Are you gonna curate that?

With the advent of the internet and the explosion of content, legacy media models have begun to flounder in the new information age. Where news used to be in the hands of the gatekeeper, it is now in the hands of the masses, the prosumers, also known as gatewatchers. What becomes valuable in this period is the endless cycle of massified information production, aggregation, and curation.

This cycle is characterised by Bruns when he talks about gatewatching, which he says is “conducted on a far more ad hoc, decentralised and crowdsourced basis than has been possible for gatekeeper journalism.” Like the permanent beta, this cycle is continuous and unfinished. This cycle lends itself to what Bruns describes as ‘deliberative journalism,’ where conversation is the vehicle for production, aggregation, and curation.

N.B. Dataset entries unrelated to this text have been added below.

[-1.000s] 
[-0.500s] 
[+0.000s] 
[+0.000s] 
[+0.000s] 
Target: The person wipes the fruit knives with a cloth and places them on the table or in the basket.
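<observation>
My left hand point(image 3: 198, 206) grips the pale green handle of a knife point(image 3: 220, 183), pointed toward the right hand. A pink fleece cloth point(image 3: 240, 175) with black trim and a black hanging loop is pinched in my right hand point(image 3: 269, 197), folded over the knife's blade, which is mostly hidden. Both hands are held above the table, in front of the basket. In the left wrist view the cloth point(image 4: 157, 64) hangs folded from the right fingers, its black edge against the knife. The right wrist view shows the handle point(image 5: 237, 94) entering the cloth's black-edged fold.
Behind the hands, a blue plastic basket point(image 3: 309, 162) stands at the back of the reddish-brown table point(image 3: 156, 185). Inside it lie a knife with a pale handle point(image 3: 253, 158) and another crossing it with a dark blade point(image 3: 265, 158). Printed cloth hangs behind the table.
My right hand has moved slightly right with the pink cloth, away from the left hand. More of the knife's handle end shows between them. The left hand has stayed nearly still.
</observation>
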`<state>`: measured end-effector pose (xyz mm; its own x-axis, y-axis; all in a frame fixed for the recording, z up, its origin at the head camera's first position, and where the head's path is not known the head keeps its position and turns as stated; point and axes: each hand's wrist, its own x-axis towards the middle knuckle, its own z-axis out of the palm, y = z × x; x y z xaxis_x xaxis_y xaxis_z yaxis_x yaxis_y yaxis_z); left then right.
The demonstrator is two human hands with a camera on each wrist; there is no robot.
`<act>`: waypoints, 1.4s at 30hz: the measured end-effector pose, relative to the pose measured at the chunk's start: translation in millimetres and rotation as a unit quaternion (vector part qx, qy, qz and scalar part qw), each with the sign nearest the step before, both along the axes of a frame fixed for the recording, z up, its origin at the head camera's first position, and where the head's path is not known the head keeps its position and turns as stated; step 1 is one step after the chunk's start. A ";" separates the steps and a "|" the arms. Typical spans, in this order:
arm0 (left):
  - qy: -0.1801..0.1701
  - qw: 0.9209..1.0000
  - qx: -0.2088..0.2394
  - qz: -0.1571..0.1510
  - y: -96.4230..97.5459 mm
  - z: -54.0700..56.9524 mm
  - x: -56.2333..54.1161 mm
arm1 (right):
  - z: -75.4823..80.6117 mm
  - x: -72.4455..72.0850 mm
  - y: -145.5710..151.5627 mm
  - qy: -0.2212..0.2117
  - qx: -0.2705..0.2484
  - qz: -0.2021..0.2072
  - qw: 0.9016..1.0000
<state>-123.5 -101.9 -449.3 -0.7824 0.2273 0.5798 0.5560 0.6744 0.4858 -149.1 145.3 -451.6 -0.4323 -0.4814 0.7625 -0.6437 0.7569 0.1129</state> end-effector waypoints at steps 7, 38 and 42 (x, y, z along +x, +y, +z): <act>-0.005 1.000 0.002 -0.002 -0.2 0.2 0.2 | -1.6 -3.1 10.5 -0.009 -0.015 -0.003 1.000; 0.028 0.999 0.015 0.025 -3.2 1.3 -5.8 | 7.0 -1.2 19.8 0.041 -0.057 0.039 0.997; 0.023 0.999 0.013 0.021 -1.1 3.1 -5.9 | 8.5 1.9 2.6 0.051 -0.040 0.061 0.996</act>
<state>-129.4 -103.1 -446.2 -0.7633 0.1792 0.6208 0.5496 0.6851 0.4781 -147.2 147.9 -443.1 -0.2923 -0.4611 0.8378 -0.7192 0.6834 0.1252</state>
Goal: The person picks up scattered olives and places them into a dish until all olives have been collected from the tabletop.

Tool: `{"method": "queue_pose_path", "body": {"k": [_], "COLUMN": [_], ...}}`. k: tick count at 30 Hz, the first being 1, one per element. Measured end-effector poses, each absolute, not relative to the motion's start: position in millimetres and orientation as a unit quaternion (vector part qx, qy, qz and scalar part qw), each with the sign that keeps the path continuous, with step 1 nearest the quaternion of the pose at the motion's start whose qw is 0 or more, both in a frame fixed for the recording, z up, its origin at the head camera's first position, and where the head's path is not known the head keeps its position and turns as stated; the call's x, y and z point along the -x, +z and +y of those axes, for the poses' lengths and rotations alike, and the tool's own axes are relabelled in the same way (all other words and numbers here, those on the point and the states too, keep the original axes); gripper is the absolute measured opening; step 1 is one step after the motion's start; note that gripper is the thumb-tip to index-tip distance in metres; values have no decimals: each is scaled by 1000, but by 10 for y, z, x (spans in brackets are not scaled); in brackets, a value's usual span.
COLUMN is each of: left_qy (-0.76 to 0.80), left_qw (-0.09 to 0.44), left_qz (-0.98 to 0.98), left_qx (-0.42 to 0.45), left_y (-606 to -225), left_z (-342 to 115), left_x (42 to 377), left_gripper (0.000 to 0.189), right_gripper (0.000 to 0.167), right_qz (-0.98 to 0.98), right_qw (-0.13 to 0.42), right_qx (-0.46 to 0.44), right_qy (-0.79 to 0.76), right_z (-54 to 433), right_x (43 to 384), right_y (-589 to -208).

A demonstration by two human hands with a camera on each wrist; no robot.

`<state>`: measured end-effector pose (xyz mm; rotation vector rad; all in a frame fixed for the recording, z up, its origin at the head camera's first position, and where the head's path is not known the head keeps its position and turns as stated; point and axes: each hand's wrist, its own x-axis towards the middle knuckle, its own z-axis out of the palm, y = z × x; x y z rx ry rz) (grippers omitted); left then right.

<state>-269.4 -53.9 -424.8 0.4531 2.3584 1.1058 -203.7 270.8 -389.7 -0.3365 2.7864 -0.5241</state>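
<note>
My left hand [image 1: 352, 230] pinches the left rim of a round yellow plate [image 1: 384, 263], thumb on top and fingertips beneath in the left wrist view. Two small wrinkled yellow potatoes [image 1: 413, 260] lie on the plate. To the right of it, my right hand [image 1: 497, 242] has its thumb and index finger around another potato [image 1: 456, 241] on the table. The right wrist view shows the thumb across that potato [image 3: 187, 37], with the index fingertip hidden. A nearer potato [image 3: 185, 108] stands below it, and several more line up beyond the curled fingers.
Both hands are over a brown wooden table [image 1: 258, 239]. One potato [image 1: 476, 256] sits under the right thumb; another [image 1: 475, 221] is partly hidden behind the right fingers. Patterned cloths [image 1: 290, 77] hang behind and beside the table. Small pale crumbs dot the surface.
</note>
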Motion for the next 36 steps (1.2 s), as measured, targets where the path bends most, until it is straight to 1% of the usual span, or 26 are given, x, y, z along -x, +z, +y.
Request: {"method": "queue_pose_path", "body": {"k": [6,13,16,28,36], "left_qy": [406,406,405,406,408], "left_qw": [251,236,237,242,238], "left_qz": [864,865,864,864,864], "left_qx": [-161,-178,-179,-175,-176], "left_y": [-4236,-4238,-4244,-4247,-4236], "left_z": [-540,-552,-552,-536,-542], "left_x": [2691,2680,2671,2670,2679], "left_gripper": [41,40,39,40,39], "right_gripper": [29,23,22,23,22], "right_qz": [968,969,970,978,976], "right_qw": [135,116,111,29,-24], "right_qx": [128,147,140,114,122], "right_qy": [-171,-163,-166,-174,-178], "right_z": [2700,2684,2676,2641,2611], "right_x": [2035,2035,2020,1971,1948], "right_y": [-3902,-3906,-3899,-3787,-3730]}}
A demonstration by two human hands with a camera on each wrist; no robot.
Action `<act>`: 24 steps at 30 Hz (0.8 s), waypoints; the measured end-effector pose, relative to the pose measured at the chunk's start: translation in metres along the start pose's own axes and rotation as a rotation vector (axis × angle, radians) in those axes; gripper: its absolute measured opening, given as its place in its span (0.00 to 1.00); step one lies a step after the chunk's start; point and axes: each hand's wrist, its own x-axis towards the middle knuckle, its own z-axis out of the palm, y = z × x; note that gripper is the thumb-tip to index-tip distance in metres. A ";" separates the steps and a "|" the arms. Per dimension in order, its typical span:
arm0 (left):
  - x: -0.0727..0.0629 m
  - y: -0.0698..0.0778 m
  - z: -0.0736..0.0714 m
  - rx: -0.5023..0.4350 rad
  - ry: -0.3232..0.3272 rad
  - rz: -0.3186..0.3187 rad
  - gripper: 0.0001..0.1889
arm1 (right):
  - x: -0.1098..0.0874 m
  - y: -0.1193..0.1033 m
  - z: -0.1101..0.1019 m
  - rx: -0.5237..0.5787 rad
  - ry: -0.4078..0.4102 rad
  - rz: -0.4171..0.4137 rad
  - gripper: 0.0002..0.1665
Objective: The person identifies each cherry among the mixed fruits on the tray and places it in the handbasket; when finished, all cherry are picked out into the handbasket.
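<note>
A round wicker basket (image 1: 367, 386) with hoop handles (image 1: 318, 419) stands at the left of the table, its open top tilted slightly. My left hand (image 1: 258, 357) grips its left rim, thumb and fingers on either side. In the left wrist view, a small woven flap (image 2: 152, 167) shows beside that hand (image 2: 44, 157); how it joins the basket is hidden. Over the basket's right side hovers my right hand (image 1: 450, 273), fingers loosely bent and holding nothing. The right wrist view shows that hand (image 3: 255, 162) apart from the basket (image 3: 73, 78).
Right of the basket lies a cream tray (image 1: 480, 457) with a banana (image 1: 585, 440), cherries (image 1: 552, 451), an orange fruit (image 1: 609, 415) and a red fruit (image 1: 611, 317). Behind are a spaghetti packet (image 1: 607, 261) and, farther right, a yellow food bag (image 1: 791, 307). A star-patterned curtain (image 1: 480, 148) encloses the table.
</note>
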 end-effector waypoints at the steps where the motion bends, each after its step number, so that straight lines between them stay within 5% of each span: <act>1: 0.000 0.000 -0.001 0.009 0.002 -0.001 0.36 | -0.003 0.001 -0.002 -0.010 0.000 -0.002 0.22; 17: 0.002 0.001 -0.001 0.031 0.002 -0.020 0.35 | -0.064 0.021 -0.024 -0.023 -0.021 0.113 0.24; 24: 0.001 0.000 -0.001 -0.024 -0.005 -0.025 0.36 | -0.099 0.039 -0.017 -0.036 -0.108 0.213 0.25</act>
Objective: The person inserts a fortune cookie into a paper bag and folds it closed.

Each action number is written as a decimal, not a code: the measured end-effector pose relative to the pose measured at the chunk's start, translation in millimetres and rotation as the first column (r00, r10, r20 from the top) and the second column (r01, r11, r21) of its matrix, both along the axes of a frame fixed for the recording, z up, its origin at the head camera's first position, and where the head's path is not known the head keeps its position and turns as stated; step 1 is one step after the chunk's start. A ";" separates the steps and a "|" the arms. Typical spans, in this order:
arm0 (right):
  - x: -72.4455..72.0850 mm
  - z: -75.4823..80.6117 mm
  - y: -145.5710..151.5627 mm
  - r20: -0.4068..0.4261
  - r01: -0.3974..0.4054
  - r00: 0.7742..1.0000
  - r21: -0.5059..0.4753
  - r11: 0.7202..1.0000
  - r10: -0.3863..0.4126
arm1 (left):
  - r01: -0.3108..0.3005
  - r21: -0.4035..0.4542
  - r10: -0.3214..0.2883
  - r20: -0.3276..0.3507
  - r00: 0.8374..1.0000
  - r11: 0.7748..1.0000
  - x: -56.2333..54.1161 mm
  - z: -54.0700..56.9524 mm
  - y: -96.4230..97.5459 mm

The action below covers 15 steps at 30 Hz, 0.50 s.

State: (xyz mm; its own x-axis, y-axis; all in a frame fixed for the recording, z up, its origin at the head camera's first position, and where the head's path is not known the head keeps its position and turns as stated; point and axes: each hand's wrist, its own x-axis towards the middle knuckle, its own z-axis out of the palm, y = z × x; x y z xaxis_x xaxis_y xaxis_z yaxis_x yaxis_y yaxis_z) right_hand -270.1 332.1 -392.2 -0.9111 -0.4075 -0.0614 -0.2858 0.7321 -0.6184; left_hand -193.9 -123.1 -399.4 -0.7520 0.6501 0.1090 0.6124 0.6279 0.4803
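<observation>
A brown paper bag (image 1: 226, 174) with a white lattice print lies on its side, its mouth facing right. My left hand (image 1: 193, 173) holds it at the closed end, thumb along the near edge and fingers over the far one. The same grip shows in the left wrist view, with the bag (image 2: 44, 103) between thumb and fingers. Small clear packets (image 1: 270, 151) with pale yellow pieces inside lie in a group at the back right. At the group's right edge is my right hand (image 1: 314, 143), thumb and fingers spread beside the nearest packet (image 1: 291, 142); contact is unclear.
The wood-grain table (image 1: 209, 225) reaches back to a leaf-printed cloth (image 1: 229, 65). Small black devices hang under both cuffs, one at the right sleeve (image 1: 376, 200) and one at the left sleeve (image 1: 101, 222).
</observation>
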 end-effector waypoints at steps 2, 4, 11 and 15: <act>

Take Twitter, for example, where meaningless individual tweets join together to create the resonant effect of a story unfolding as they are aggregated with hashtags and curated by comment and analysis. Johnson sums up this unfolding of a story by describing it as “a suspension bridge made of pebbles.” In a world where information is abundant, coherence is key. We gain this coherence through the valuable, and often scarce, services of aggregation and curation, which gives information value, because it suddenly transforms from being confusing to clear.

References:
Bruns, A 2009, News Blogs and Citizen Journalism: New Directions For e-journalism, EJournalism: New Directions in Electronic News Media, New Delhi, BR Publishing, pp. 01-20.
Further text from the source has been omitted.